None of those are economists though. (I don't know whether they have econ degrees of some sorts but neither of them are practicing economists, both are pundits.)

I'm completely in favor of levying customs on China for anticompetitive practices. (Eg. favoring state-owned enterprises against other market participants.)

The point that the free trade zealots make - correctly IMHO - is that despite all the problems with the freeness of trade the trade part in itself got us so so so much prosperity.

> they are dominating naïve Western economies

Okay, that's a very vague claim. Dominating how? Their GDP growth is bigger? (Which is completely expected, it's much easier to catch up.) They stole a lot of tech? (Western companies knew all the risks when they entered into these partnerships, plus if they feel their IP is misused they can - and do - sue both inside and outside China, I guess with largely predictable outcomes.)

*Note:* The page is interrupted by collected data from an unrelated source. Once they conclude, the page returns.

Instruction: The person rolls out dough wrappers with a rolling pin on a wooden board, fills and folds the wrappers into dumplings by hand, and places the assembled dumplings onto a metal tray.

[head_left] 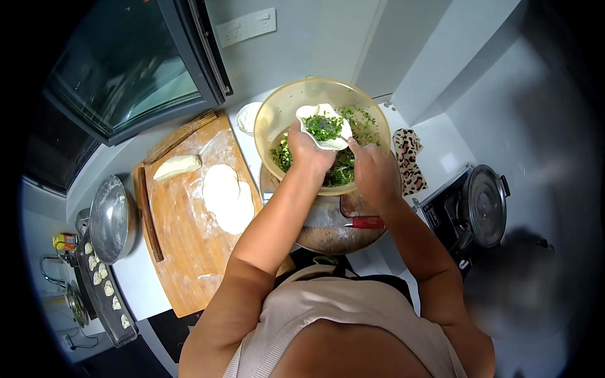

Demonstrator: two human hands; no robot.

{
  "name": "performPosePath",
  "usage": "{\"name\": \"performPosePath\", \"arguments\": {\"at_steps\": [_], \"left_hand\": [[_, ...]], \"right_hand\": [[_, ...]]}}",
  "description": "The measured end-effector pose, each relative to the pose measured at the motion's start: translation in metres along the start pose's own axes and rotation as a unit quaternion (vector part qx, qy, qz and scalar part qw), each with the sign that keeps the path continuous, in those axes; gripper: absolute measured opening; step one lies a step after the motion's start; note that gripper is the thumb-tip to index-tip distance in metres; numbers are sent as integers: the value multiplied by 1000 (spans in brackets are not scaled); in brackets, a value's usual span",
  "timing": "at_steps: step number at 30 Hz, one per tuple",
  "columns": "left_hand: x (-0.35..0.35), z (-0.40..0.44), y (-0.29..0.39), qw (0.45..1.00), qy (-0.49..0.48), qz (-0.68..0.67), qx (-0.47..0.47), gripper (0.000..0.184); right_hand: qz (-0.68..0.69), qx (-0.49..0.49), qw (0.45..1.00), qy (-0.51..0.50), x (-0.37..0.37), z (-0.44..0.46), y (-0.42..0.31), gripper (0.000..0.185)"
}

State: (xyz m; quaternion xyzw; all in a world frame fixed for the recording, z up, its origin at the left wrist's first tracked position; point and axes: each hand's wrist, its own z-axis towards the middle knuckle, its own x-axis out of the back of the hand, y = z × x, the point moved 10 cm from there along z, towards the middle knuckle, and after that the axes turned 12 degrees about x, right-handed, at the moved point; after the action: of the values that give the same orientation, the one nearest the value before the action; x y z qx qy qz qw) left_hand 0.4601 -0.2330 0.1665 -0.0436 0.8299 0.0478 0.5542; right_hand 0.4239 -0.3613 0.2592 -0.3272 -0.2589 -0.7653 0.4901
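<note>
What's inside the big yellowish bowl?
Chopped greens lie in the bowl, some stuck to its wall. The left hand, right hand and dough wrapper hide part of the inside, so what's under them can't be seen.

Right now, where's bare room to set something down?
Best: near half of the wooden board, bordered by rolling pin and flat dough. Smaller: white counter between leopard-print cloth and wall. Crowded: over the large bowl, where left hand holds the filled wrapper, right hand at its edge; red-handled knife occupies the round board.
</note>
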Motion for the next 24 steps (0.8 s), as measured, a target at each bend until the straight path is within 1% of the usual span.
{"name": "performPosePath", "arguments": {"at_steps": [2, 5, 8, 10, 11, 14, 15, 17, 19, 20, 23, 24], "left_hand": [[2, -3, 0, 1000, 11, -2, -1, 43], [4, -7, 2, 1000, 16, -11, -11, 45], [2, -9, 4, 1000, 6, -15, -7, 48], [1, -9, 6, 1000, -4, -14, 4, 48], [5, -10, 9, 1000, 11, -5, -7, 48], [8, -16, 18, 1000, 20, -1, -20, 47], [10, -12, 22, 1000, -2, -10, -7, 46], [21, -8, 35, 1000, -10, -11, -16, 45], [24, -13, 44, 1000, -13, 0, -18, 47], [26, -14, 47, 1000, -11, -1, -18, 47], [34, -15, 53, 1000, -7, 3, -16, 47], [34, -15, 54, 1000, -11, 5, -12, 47]], "right_hand": [[45, -7, 998, 39, 6, 2, 4, 37], [47, 4, 997, 57, 14, 8, 1, 36], [4, 9, 1000, -30, -5, 3, -4, 36], [24, -32, 999, -31, -5, 5, 2, 33], [35, -53, 997, -33, -5, 5, 4, 31], [65, -71, 994, 55, 9, 6, 19, 26], [75, -70, 992, 69, 9, 7, 25, 25], [94, -67, 988, 99, 4, 3, 39, 24], [-12, -65, 996, -53, -43, -19, 51, 24], [-66, -65, 987, -128, -64, -29, 55, 24], [-48, -90, 956, -275, -98, -50, 51, 19], [-47, -99, 950, -292, -100, -48, 49, 17]]}}
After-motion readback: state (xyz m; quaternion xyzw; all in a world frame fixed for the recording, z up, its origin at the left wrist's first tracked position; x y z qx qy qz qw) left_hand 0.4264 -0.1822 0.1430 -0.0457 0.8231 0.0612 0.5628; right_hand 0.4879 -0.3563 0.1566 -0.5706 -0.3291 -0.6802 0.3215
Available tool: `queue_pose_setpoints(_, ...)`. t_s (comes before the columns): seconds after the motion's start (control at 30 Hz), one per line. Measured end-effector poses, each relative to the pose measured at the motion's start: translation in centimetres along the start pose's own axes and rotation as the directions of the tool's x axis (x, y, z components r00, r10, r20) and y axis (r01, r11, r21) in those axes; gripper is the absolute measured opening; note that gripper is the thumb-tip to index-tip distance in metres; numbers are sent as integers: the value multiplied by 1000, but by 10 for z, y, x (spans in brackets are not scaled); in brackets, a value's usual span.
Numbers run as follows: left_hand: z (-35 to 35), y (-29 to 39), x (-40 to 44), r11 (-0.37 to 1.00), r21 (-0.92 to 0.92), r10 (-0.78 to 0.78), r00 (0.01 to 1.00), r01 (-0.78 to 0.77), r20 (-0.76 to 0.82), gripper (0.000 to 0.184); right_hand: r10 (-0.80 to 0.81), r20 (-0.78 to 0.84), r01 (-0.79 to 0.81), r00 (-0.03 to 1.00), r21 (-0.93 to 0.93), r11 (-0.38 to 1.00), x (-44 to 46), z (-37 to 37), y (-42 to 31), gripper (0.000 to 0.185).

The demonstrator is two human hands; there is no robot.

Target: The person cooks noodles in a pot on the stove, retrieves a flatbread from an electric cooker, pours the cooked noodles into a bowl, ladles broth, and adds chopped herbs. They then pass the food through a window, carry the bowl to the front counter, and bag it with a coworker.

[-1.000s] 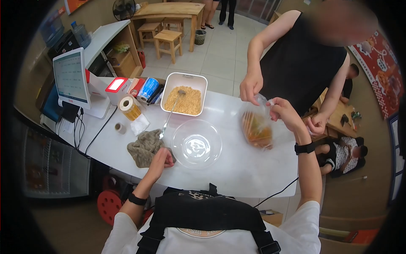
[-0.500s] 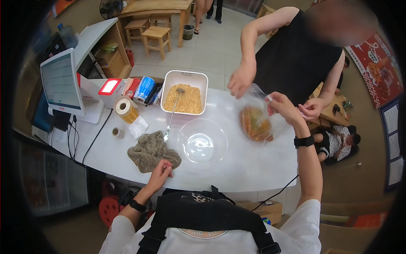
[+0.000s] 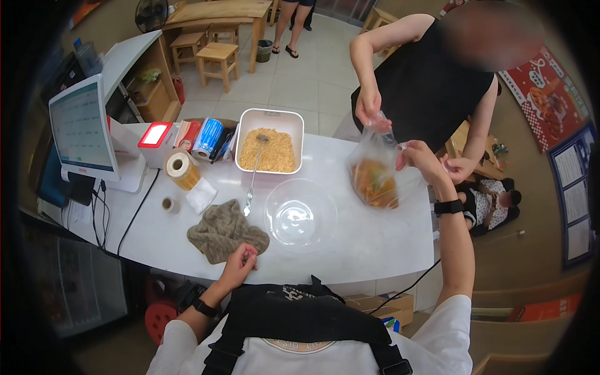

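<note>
A clear plastic bag [image 3: 375,181] with reddish-orange food in it is over the right part of the counter. My right hand [image 3: 420,161] pinches the bag's upper right edge between thumb and fingers. Across the counter, another person's hand [image 3: 373,112] grips the bag's gathered top; that person's other hand [image 3: 459,169] is just beyond my right wrist. My left hand [image 3: 240,264] rests at the counter's front edge with its fingers curled in and nothing visible in them. Touching or nearly touching it is a crumpled brown cloth [image 3: 225,231]. A clear round bowl [image 3: 300,215] sits between my hands.
Behind the bowl stands a white tub [image 3: 302,150] of crumbly yellow-brown food, with a long metal spoon [image 3: 254,169]. To the left are a paper roll [image 3: 180,167], a blue can-like package [image 3: 209,137], a red-and-white device [image 3: 155,136] and a monitor [image 3: 84,128] with cables.
The other person's hand has come down onto the bag's top and now grips it. The bag hangs more upright and its top is pulled up. My hands have barely moved.
</note>
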State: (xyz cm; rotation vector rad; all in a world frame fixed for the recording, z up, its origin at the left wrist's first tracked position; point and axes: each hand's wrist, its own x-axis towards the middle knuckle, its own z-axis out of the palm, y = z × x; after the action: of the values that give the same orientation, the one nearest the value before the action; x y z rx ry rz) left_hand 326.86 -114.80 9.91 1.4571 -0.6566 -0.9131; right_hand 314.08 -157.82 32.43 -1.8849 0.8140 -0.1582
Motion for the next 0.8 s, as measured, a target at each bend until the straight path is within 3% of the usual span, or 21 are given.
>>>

The problem in the US is fair distribution of income, not lack of production. In other words, we don't need to make more stuff.

"When you are a hammer, every problem looks like a nail." This is faulty reasoning that probably makes sense to an engineer because, well, engineers usually make stuff.


The only people who this is an unpopular opinion to are the rich fat cat execs who only care about their profits and share prices. Pretty much everyone I know thinks it was a bad idea to outsource manufacturing to less than friendly countries. Thanks, Krugman.


This just isn't true. Maybe they think that because they're not aware of what would happen if manufacturing hadn't been offshored, but the vast majority of people would be extremely unhappy if the cost of all manufactured goods doubled.